■ **Assigned task**:
Retype only what runs from the first line of the listing to the line holding "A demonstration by", both included. Do not retype the pictures.
Dataset excerpt below:
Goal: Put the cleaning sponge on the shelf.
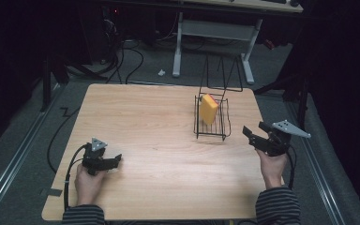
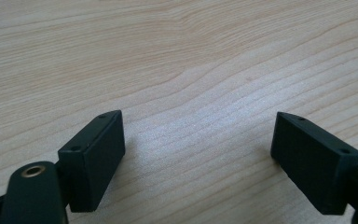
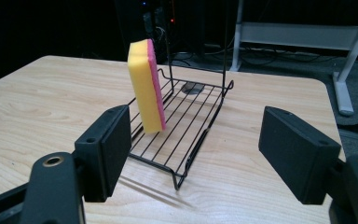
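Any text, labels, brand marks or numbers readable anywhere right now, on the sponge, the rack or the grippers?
None: no readable text in any view.
The sponge, yellow with a pink face, standing on edge in the wire rack, is plain.
The left gripper and right gripper, both open, carry no markings, only screw holes.
The wooden table shows bare grain.

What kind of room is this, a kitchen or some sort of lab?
Likely a lab or workshop, not a kitchen: a bare wooden table on grey floor, loose cables behind it, and a white desk frame in dim surroundings.
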`<move>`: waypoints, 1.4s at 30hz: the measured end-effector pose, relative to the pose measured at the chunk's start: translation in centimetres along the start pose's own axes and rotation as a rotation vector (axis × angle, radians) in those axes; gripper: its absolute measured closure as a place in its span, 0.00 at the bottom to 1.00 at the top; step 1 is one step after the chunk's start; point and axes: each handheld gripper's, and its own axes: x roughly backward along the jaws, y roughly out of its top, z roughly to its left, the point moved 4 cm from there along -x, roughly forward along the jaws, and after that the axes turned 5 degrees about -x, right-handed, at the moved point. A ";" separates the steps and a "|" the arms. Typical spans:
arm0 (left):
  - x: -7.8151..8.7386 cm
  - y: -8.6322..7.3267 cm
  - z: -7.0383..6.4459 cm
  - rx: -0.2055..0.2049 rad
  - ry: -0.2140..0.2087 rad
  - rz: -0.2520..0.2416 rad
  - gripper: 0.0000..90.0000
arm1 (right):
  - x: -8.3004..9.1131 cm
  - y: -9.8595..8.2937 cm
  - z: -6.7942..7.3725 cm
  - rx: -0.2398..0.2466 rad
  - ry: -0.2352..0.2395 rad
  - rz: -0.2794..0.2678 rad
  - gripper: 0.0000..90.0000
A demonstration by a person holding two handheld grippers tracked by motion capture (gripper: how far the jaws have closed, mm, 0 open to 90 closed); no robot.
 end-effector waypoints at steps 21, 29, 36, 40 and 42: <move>0.0 0.0 0.0 0.000 0.000 0.000 0.20 | 1.7 -2.4 -0.9 -0.042 -0.002 -0.009 0.31; 0.0 0.0 0.0 0.000 0.000 0.000 0.20 | 1.5 -3.7 -1.1 -0.045 0.009 0.021 0.34; 0.0 0.0 0.0 0.000 0.000 0.000 0.20 | 1.2 -4.7 -1.1 -0.053 0.013 0.037 0.35; 0.0 0.0 0.0 0.000 0.000 0.000 0.20 | 1.1 -4.9 -1.1 -0.057 0.013 0.035 0.35; 0.0 0.0 0.0 0.000 0.001 0.000 0.20 | 1.0 -5.1 -1.1 -0.058 0.014 0.037 0.35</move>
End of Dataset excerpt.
■ **Answer for this exercise**:
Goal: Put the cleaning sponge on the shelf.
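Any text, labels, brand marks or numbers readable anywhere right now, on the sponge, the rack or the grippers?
None: no readable text in any view.
The sponge, yellow with a pink face, standing on edge in the wire rack, is plain.
The left gripper and right gripper, both open, carry no markings, only screw holes.
The wooden table shows bare grain.

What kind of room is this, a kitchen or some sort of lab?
Likely a lab or workshop, not a kitchen: a bare wooden table on grey floor, loose cables behind it, and a white desk frame in dim surroundings.
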`<move>`: waypoints, 1.4s at 30hz: the measured end-effector pose, relative to the pose measured at the chunk's start: translation in centimetres along the start pose's own axes and rotation as a rotation vector (axis × angle, radians) in those axes; gripper: its absolute measured closure as a place in its span, 0.00 at the bottom to 1.00 at the top; step 1 is one step after the chunk's start; point and axes: each handheld gripper's, and its own axes: x roughly backward along the jaws, y roughly out of its top, z roughly to its left, the point moved 4 cm from there along -x, roughly forward along the jaws, and after that the axes turned 5 degrees about -x, right-handed, at the moved point. A ";" separates the steps and a "|" the arms. Typical spans:
arm0 (left):
  - x: -7.8151..8.7386 cm
  - y: -8.6322..7.3267 cm
  - z: -7.0383..6.4459 cm
  - rx: -0.2055..0.2049 rad
  - ry: -0.2140..0.2087 rad
  - rz: -0.2520..0.2416 rad
  - gripper: 0.0000..90.0000
arm1 (right):
  - x: -8.3004..9.1131 cm
  - y: -9.8595..8.2937 cm
  - z: -6.7942..7.3725 cm
  - rx: -0.2398..0.2466 rad
  - ry: -0.2352..0.2395 rad
  - rz: -0.2794..0.2678 rad
  - gripper: 0.0000..90.0000
A demonstration by a person holding two handheld grippers tracked by motion capture (gripper: how far the jaws have closed, mm, 0 open to 90 closed); no robot.

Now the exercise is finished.